**Task objective**
Search the data below for lines that include the word "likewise" and state how many there are, nothing else.

**Data shown**

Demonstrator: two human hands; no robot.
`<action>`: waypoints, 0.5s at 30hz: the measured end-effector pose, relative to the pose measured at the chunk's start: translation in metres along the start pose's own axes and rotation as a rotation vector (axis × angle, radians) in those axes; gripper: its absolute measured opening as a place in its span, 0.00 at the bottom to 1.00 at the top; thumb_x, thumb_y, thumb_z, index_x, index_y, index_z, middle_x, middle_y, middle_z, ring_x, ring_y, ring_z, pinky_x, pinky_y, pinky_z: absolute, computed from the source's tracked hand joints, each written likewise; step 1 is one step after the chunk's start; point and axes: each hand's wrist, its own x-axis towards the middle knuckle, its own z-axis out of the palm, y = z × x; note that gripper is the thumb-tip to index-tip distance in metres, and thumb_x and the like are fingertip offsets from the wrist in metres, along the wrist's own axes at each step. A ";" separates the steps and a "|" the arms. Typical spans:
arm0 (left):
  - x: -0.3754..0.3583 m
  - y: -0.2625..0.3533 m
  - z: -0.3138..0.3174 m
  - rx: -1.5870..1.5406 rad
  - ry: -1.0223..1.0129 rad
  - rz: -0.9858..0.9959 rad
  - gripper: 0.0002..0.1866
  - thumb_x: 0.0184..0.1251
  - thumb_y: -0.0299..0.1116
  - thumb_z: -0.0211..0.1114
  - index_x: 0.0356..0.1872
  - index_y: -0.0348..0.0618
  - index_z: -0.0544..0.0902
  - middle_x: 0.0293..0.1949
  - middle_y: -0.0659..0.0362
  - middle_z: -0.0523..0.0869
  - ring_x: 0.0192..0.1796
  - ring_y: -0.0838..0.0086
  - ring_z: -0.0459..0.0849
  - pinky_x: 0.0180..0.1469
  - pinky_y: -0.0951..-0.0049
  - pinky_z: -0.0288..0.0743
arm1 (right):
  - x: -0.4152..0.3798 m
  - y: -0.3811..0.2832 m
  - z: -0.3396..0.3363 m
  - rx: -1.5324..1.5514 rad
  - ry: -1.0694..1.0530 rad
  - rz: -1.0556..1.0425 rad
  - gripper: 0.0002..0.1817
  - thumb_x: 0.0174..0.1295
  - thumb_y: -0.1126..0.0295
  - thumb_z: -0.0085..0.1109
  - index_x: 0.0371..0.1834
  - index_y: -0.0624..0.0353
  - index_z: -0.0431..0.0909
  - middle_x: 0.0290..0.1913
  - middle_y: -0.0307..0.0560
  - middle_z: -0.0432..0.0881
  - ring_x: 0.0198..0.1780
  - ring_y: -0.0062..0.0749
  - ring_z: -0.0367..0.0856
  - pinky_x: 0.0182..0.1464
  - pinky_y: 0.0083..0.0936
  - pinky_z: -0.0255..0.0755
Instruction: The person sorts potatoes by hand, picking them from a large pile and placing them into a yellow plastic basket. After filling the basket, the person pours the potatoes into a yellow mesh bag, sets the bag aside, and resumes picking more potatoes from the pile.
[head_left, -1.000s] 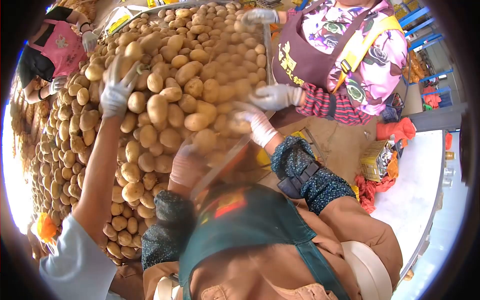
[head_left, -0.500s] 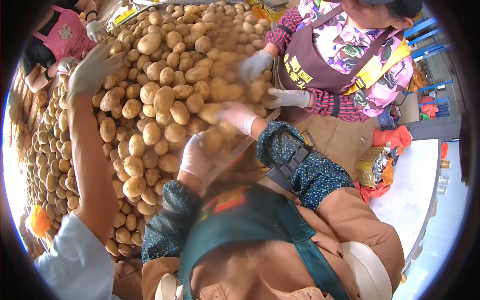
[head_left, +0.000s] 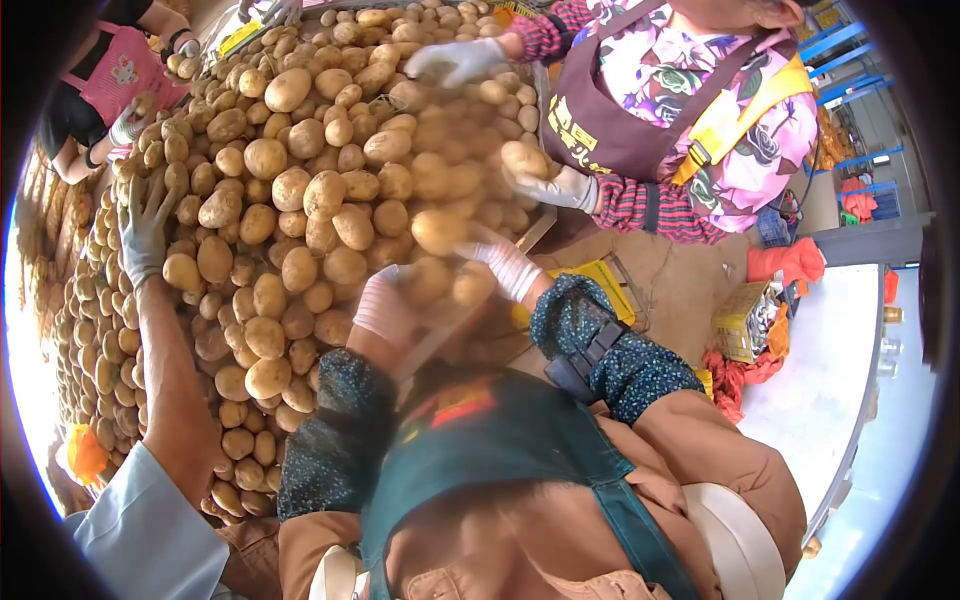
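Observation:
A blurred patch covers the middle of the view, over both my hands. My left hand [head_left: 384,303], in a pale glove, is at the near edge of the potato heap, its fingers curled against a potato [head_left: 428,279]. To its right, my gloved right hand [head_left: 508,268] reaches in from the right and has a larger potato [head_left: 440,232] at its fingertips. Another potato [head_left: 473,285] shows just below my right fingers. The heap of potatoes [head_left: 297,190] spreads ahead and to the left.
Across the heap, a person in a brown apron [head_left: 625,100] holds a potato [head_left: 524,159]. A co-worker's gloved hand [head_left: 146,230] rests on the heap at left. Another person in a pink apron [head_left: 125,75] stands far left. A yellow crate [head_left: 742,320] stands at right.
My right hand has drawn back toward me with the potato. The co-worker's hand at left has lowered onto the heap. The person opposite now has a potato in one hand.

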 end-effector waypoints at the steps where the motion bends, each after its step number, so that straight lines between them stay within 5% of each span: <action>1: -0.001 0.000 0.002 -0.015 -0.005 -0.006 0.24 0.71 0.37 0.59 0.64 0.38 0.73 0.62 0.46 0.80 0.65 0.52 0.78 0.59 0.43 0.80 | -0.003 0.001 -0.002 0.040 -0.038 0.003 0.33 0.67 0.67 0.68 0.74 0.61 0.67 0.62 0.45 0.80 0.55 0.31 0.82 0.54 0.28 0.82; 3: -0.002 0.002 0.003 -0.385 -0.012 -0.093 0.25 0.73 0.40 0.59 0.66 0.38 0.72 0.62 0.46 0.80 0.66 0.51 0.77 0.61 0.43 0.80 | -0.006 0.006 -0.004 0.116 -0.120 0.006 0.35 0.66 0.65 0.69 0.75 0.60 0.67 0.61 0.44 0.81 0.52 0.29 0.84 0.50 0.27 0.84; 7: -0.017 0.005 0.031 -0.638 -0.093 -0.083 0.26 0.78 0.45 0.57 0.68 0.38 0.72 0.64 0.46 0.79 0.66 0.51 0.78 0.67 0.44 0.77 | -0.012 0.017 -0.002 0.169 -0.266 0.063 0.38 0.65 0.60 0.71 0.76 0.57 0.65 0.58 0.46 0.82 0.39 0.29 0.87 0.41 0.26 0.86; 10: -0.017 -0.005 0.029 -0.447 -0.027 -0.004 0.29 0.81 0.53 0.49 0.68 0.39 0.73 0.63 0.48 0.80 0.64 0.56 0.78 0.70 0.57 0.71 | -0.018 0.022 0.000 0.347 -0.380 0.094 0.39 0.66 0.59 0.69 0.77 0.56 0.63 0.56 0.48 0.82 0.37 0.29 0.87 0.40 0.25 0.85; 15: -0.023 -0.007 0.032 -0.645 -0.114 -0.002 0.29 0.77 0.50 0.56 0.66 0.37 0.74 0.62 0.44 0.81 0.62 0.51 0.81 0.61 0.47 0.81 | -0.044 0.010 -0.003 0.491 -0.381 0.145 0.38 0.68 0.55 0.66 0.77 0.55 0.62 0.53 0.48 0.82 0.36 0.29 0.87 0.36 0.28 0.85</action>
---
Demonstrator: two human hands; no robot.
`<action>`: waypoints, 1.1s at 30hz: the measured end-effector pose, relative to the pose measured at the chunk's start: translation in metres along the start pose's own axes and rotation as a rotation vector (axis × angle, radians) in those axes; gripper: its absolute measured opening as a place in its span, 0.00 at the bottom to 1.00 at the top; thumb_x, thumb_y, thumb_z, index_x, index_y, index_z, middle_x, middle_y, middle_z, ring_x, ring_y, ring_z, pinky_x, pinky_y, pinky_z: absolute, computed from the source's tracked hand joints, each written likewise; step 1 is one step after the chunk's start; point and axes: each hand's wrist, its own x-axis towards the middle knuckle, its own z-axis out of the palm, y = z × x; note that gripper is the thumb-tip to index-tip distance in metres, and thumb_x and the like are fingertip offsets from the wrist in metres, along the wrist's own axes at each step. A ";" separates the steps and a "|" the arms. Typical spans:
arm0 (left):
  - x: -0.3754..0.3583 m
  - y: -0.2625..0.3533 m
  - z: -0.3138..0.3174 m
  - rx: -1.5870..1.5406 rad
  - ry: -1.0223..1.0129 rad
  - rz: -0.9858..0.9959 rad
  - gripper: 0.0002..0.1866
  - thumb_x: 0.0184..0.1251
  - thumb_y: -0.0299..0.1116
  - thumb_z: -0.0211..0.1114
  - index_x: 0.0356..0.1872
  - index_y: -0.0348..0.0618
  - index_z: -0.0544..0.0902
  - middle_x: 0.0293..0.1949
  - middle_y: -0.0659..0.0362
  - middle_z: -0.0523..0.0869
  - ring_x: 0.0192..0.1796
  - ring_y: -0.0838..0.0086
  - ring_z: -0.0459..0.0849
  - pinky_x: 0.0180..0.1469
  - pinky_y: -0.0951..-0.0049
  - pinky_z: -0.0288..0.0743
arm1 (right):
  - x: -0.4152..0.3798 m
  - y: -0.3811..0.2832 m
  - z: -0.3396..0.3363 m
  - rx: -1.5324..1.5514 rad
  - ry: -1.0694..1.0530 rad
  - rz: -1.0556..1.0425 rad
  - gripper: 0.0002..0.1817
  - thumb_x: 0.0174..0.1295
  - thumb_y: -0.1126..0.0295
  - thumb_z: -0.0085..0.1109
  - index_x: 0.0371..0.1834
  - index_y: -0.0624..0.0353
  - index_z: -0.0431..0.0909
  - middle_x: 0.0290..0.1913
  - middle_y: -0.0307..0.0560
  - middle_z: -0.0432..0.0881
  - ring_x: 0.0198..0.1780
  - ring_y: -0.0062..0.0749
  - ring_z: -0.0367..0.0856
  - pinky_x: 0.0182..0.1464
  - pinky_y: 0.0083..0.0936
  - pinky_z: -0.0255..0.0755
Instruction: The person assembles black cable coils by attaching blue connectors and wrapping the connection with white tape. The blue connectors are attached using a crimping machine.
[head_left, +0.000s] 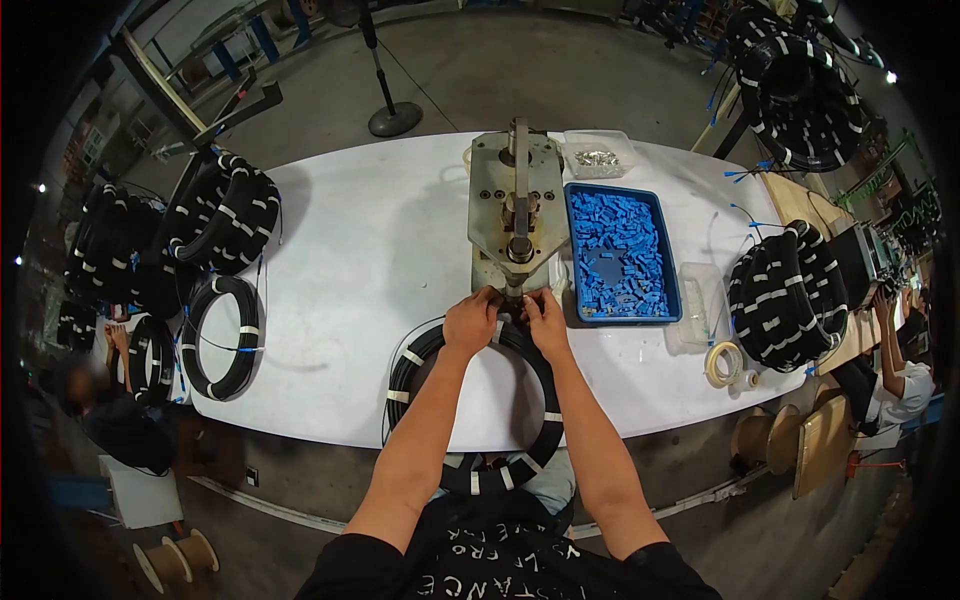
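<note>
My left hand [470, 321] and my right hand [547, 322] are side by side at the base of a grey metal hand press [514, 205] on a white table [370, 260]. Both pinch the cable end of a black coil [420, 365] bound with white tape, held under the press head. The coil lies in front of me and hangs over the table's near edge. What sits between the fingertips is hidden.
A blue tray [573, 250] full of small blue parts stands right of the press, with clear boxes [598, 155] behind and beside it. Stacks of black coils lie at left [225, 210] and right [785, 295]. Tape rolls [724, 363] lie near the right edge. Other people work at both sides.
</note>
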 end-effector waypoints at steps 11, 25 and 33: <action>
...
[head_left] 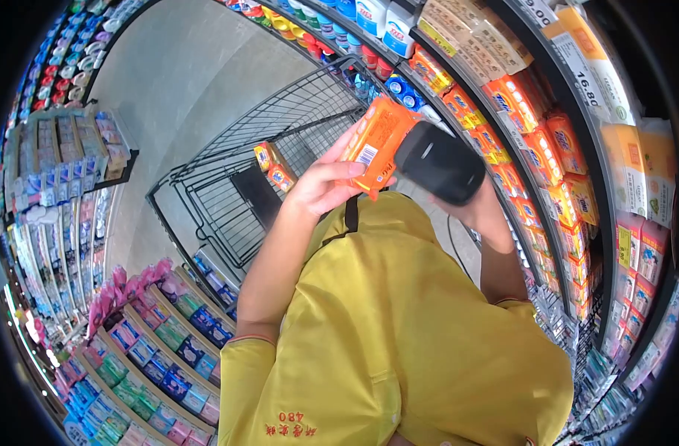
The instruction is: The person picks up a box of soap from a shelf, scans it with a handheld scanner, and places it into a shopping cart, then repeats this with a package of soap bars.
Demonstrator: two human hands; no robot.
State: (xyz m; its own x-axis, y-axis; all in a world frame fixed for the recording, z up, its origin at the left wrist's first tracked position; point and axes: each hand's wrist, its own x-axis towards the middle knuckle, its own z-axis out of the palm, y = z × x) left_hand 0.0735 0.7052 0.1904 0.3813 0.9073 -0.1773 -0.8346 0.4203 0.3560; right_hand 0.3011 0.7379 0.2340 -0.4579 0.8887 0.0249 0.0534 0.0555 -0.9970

**Response area**
2